The problem — Report back the lines in this listing that carry the string "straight".

══════════════════════════════

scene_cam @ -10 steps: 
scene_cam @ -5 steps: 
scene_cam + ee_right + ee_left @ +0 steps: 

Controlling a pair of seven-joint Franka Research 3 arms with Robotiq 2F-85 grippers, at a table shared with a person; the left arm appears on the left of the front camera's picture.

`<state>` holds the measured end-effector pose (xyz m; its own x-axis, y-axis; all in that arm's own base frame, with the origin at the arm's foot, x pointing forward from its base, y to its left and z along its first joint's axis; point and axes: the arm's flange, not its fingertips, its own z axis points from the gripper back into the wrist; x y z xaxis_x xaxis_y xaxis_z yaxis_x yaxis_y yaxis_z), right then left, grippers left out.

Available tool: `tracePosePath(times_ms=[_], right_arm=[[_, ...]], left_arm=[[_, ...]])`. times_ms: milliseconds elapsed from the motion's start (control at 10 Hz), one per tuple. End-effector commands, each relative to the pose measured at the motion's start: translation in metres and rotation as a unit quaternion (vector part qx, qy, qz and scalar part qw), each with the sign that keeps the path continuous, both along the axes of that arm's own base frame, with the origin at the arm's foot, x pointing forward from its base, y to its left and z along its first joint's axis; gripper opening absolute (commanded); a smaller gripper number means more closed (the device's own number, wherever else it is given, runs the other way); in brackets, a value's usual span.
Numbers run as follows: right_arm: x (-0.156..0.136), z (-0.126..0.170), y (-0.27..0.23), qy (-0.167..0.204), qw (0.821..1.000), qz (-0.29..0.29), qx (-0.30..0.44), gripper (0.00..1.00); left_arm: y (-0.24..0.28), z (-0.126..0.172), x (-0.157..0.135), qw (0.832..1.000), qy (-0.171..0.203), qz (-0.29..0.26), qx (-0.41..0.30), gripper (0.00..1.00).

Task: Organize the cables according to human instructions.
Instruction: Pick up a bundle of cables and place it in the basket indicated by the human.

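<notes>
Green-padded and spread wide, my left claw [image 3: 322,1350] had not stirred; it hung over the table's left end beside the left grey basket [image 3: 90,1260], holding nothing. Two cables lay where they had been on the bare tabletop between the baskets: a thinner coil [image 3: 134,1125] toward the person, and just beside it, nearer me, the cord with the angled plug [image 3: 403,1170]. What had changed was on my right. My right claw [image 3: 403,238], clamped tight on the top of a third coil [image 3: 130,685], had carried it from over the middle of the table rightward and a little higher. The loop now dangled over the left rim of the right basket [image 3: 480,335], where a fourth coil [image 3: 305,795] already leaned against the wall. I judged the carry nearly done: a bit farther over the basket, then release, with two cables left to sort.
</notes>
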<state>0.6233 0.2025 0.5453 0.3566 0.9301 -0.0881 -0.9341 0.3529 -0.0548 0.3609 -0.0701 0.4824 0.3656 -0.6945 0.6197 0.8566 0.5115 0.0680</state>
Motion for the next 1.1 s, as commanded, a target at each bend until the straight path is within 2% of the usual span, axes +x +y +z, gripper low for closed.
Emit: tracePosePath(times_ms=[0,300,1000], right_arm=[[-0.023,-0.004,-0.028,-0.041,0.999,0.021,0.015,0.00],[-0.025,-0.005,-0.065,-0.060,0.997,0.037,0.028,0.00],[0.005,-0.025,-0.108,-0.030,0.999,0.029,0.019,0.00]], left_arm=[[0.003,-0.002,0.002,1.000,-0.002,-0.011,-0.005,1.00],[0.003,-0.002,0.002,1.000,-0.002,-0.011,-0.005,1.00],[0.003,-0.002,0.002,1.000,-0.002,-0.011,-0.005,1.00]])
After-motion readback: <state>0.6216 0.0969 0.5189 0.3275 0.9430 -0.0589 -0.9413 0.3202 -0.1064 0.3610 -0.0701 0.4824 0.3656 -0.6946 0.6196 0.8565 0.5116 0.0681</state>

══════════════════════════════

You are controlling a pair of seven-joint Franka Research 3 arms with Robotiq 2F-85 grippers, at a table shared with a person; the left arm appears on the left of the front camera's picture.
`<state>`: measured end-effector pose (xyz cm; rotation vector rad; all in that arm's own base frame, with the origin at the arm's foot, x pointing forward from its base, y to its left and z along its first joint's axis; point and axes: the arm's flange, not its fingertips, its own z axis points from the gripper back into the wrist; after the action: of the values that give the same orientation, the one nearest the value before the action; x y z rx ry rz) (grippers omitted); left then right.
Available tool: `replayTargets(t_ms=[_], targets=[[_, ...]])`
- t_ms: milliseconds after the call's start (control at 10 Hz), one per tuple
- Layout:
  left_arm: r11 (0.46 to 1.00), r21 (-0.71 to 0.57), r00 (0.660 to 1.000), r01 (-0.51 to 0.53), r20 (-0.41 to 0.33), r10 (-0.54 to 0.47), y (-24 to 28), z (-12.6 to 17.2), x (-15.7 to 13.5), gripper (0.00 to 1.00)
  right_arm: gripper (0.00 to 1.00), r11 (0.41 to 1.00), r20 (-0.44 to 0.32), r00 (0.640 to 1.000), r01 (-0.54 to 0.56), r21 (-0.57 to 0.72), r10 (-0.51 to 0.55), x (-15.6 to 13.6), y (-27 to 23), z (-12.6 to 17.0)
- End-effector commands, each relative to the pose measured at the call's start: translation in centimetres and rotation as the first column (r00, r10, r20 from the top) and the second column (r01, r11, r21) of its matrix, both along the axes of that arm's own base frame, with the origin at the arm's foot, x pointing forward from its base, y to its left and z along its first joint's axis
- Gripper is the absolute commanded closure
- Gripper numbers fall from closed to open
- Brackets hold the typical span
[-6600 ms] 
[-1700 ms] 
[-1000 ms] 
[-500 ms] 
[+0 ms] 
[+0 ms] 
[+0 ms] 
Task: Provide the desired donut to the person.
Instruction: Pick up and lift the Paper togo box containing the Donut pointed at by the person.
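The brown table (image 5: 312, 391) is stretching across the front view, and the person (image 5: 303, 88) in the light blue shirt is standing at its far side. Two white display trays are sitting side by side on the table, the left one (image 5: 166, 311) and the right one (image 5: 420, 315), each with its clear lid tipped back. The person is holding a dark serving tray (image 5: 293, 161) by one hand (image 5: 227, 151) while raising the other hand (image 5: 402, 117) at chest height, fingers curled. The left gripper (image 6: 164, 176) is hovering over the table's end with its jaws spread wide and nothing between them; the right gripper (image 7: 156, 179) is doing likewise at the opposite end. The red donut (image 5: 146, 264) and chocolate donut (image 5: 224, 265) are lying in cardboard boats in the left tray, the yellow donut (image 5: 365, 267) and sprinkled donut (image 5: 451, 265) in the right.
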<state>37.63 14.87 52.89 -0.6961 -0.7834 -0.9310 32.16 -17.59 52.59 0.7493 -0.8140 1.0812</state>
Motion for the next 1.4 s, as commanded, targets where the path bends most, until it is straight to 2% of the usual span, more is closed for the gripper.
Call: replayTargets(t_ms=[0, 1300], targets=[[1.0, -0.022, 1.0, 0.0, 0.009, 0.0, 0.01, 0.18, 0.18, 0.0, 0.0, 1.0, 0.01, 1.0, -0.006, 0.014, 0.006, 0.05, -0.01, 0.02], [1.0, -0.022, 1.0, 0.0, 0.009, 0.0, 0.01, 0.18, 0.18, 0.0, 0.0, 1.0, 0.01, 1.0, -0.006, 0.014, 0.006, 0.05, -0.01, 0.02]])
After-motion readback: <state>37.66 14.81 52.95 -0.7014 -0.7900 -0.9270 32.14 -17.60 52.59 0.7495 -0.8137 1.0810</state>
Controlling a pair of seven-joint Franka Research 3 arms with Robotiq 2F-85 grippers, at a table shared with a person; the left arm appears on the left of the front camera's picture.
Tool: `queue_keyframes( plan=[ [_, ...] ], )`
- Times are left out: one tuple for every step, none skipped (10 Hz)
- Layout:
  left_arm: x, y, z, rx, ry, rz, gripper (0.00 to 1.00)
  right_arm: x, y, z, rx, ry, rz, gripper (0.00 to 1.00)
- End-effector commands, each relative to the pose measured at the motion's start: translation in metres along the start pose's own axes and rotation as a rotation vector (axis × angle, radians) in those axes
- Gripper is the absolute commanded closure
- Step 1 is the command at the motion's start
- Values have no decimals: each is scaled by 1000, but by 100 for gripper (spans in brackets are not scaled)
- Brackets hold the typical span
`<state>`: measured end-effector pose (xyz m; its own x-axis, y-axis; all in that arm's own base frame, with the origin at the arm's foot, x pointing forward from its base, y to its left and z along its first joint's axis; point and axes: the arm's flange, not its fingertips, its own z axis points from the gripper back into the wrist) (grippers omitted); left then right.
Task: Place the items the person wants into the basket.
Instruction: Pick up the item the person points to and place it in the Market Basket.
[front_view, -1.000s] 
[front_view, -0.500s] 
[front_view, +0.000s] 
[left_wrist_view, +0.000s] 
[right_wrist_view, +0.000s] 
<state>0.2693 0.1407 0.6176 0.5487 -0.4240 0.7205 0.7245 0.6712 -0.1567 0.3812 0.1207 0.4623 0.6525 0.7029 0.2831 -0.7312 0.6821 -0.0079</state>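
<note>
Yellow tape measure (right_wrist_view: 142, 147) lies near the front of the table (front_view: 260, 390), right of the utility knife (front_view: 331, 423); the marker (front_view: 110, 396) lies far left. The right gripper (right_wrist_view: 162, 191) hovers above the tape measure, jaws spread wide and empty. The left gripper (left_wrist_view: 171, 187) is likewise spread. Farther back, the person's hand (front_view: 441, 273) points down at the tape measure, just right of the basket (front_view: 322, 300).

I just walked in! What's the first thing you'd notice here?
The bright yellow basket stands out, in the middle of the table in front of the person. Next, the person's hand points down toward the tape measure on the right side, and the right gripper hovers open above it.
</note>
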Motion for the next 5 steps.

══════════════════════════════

Response area —
Motion for the next 1.1 s, as commanded, a target at each bend until the straight path is within 2% of the usual span, axes +x +y +z, gripper low for closed.
Motion for the next 1.4 s, as commanded, targets where the path bends most, until it is straight to 2% of the usual span, more is closed for the gripper.

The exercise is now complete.